**INSTRUCTIONS TO FOLLOW**
Make an exact transcript of the lines in the data below, starting with the one containing "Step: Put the" and going on through the one containing "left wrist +", with both included and the pictures left out.

________

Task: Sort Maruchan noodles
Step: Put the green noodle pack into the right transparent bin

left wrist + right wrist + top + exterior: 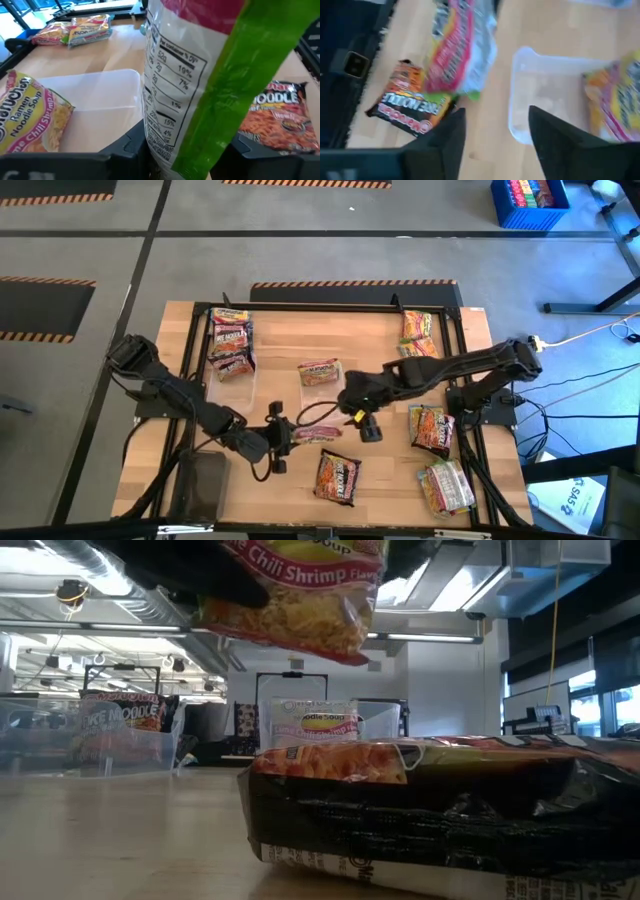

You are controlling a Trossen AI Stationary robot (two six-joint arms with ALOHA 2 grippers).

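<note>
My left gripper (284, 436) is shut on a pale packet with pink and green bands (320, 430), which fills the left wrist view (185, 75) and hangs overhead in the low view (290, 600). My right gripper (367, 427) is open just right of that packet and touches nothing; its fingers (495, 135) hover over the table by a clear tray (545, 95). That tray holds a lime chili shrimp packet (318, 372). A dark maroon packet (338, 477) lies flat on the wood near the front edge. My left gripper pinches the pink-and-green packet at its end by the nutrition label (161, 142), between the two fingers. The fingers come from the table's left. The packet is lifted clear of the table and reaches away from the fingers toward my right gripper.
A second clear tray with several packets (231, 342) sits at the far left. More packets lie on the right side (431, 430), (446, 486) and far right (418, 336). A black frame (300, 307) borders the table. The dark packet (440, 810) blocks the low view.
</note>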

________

**FINISHED TASK**
Step: Put the green noodle pack into the right transparent bin

left wrist + right wrist + top + exterior: 

This answer requires nothing else.